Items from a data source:

######

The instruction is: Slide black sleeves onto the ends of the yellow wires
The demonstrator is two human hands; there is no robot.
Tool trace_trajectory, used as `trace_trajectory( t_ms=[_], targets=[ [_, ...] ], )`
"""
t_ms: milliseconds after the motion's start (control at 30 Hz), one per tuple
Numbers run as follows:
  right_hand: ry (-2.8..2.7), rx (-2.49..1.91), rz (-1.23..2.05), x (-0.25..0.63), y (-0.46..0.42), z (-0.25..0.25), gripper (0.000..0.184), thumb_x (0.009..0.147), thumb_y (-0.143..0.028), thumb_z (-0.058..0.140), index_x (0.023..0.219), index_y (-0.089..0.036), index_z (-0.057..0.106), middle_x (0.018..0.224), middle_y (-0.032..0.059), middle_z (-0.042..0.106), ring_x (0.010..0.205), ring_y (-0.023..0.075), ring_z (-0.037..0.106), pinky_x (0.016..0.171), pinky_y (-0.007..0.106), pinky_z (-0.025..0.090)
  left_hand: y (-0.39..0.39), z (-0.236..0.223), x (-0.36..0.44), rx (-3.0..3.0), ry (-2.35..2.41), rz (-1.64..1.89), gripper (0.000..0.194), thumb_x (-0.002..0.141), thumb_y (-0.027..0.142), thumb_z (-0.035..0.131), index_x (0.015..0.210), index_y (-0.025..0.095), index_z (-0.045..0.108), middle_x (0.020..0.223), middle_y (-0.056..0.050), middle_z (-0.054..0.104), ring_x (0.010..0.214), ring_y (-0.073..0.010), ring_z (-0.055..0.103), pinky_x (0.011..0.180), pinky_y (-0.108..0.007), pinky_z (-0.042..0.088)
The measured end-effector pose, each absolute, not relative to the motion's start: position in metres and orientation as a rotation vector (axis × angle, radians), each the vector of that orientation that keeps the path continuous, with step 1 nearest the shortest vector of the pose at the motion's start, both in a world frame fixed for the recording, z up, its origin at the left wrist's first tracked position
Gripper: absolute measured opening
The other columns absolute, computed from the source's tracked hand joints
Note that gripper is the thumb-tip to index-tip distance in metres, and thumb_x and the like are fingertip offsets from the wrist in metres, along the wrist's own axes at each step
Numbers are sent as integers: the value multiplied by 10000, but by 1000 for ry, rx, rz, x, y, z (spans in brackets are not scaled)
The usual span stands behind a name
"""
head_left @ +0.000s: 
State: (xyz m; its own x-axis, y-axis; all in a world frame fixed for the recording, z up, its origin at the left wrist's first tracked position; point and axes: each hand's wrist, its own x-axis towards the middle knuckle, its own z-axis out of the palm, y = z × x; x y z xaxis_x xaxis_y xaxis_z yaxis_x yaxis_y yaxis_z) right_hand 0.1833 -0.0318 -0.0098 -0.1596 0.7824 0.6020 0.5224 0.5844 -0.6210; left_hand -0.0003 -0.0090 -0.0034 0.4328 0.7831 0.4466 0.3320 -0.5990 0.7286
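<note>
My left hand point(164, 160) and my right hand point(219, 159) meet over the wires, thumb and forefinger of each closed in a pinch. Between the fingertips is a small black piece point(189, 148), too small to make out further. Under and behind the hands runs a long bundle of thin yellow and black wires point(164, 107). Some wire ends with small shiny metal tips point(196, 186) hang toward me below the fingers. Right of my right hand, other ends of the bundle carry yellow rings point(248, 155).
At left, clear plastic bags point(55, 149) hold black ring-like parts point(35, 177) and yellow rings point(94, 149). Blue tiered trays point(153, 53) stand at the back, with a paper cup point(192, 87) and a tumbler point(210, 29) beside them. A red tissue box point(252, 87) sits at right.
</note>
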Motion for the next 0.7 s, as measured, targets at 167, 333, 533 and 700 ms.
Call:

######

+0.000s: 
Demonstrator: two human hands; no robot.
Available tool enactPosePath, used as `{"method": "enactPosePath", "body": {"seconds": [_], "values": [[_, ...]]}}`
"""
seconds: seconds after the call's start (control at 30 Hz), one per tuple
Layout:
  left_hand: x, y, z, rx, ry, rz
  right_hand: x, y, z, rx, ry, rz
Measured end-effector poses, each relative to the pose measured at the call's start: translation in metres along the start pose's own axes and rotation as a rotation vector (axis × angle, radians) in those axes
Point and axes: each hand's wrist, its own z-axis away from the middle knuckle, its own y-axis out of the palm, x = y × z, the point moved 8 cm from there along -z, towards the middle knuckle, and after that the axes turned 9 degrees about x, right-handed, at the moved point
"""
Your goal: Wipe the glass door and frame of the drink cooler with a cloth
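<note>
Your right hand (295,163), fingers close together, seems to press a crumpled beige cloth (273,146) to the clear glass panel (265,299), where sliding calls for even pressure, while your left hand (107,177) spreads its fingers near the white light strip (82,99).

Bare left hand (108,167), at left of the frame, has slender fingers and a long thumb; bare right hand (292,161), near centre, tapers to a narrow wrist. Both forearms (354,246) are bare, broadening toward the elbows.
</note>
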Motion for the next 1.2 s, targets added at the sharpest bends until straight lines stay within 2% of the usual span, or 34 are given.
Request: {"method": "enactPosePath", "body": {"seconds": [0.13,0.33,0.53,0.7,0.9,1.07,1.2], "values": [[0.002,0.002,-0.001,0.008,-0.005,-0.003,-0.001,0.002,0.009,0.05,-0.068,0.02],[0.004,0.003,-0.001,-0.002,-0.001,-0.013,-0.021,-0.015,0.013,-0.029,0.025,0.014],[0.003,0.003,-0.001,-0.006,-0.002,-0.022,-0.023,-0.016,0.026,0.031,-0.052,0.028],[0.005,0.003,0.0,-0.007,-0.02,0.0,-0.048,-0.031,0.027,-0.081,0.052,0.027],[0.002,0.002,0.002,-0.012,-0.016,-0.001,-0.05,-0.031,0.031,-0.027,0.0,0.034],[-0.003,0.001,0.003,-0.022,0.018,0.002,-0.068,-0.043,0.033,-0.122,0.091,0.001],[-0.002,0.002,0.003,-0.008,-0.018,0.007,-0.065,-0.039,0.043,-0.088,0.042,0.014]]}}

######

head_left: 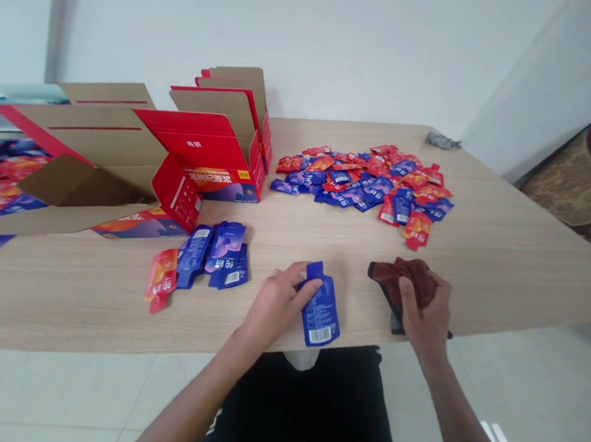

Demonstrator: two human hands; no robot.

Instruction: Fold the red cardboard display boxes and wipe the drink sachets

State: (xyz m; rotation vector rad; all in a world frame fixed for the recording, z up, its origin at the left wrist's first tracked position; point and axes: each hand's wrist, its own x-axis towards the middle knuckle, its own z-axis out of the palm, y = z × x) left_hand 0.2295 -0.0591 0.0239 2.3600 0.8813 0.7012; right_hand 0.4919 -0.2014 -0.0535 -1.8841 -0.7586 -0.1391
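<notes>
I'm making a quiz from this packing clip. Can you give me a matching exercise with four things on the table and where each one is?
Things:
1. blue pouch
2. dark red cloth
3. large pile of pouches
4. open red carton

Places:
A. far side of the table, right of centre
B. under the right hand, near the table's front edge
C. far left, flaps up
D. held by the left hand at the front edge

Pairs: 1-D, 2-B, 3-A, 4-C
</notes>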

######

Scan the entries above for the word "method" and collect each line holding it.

ANSWER BOX:
Available tool enactPosePath, used as `{"method": "enactPosePath", "body": {"seconds": [_], "values": [[_, ...]]}}`
Request: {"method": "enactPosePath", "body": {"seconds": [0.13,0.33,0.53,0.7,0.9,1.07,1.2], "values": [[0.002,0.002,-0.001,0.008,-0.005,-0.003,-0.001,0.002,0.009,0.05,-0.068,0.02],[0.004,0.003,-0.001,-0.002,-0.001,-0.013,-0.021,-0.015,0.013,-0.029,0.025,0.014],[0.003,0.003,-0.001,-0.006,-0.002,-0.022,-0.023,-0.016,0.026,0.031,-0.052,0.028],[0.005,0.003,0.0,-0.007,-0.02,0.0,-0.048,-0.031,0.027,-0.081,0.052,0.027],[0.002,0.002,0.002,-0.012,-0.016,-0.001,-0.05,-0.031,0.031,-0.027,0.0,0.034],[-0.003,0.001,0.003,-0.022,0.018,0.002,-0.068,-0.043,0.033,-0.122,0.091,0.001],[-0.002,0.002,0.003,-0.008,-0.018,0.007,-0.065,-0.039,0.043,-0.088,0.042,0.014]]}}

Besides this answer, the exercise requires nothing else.